The series is treated to a very good transfer on this DVD set. As should be expected for a new show, the picture looks great. Warm, earthy colors are stable, the image exhibits no technical glitches and the level of sharpness is satisfactory. The lighting style usually aims for the middle range of illumination so highlights are never too bright and the shadows never appear so deep as to hide the details of the art direction. The soundtrack is presented in 5.1 surround, but being a dialogue-heavy show, mostly front soundstage is engaged. Occasionally used, the rear channels and low bass are indeed effective when the time comes to enhance a special effect or create a fuller sound environment. There are no optional subtitles unless your player can display close captioning, but fortunately the rapid-fire dialogue sounds strong and clear.
Series creator Javier Grillo-Marxuach is the consistent voice on commentary tracks for four episodes: "The Pilot Episode Sanction," "The Cursed Tuba Contingency," "The Clotharian Contamination Protocol" and "The Palindrome Reversal Palindrome." He is joined variously with the cast members and series writers. As everyone seems to have fond memories from making the show, the talks are lively and filled with behind-the-scenes anecdotes. Grillo-Marxuach talks just as fast as his characters.
Fans of the show are treated to a big helping of extras on the fourth disc of the set. Some content is taken from the ABC Family website where Grillo-Marxuach worked overtime to capture and maintain the interest of fans. Five "Web Featurettes" (about 17 minutes total) are EPK material introducing the show to new viewers, featuring the actors in interviews and spotlighting the props and sets. More interesting are the 12 weeks of "Javicasts" (about one hour and 20 minutes total) where Grillo-Marxuach answers fan e-mail follows the broadcast of an episode. In a few installments, he invites other writers and crewmembers to help talk up future episodes. The "Middle Man-ager" segments feature a crewmember posing as a network suit introducing sneak peek clips from five upcoming episodes.
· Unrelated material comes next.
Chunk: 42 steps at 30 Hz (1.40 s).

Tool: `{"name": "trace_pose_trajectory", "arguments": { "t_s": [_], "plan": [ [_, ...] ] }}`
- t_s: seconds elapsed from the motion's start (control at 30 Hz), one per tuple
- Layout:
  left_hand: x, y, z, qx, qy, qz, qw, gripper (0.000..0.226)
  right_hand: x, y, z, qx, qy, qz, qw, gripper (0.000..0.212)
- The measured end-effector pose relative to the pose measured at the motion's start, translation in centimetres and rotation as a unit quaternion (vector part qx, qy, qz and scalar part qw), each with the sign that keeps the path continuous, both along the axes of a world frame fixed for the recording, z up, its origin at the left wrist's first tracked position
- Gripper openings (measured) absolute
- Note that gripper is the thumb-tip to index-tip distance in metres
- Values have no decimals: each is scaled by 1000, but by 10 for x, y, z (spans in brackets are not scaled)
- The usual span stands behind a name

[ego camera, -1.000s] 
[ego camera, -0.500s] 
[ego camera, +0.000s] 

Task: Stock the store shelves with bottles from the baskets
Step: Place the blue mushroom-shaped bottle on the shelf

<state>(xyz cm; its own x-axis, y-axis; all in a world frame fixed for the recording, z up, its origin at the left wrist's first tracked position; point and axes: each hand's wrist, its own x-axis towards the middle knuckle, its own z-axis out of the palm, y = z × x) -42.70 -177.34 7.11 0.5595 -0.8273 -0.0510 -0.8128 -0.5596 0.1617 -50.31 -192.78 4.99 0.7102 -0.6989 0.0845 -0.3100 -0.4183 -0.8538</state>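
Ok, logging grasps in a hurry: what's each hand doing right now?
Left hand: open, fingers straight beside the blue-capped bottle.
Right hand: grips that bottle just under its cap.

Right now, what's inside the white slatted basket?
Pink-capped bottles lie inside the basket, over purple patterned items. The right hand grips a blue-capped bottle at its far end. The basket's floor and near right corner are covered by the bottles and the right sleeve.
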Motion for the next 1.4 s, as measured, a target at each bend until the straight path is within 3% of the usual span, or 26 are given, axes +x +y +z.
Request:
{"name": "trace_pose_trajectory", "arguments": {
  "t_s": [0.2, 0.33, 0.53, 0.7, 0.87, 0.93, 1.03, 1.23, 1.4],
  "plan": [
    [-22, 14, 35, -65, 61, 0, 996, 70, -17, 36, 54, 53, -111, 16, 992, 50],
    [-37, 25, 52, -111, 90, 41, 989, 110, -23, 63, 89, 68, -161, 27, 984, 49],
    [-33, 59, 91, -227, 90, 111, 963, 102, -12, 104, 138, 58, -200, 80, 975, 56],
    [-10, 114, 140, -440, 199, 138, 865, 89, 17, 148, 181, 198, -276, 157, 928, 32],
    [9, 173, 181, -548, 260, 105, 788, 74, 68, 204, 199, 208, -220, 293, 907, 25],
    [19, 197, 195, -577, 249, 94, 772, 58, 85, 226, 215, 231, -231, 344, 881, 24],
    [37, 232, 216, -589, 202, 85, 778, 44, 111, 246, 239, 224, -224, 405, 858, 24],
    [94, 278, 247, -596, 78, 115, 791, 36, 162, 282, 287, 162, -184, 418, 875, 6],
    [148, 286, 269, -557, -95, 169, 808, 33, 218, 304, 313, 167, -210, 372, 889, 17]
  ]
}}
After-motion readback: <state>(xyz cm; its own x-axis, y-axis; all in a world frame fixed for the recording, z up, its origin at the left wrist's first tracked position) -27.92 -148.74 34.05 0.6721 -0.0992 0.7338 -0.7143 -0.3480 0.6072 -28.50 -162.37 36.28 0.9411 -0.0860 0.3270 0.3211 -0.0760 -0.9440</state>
The rest of the extras include: a Gag Reel (7 minutes), audition footage (12 minutes), alternate opening sequences, a table read of Episode 12 (56 minutes), a compilation of clips where the famous "Wilhelm Scream" sound effect was used in the show, a gallery of still photos from the production and five fake PSAs by the Middleman and Wendy. The "Music Video" segment is the full musical performance by Varsity Fanclub in Episode 6, "The Boy-Band Superfan Interrogation."
The four discs are packaged in two slim cases that fit into a cardboard slipcase. An episode guide comes in the form of a 12-page "User Manual" booklet with a message from Grillo-Marxuach.
The Middleman is a fast and fun series that does justice to its comic book and sci-fi roots without taking itself too seriously. The likeable characters and creative scripts should fill up more than a dozen dateless Saturday nights.
Great Barrier Reef! This set is free to go.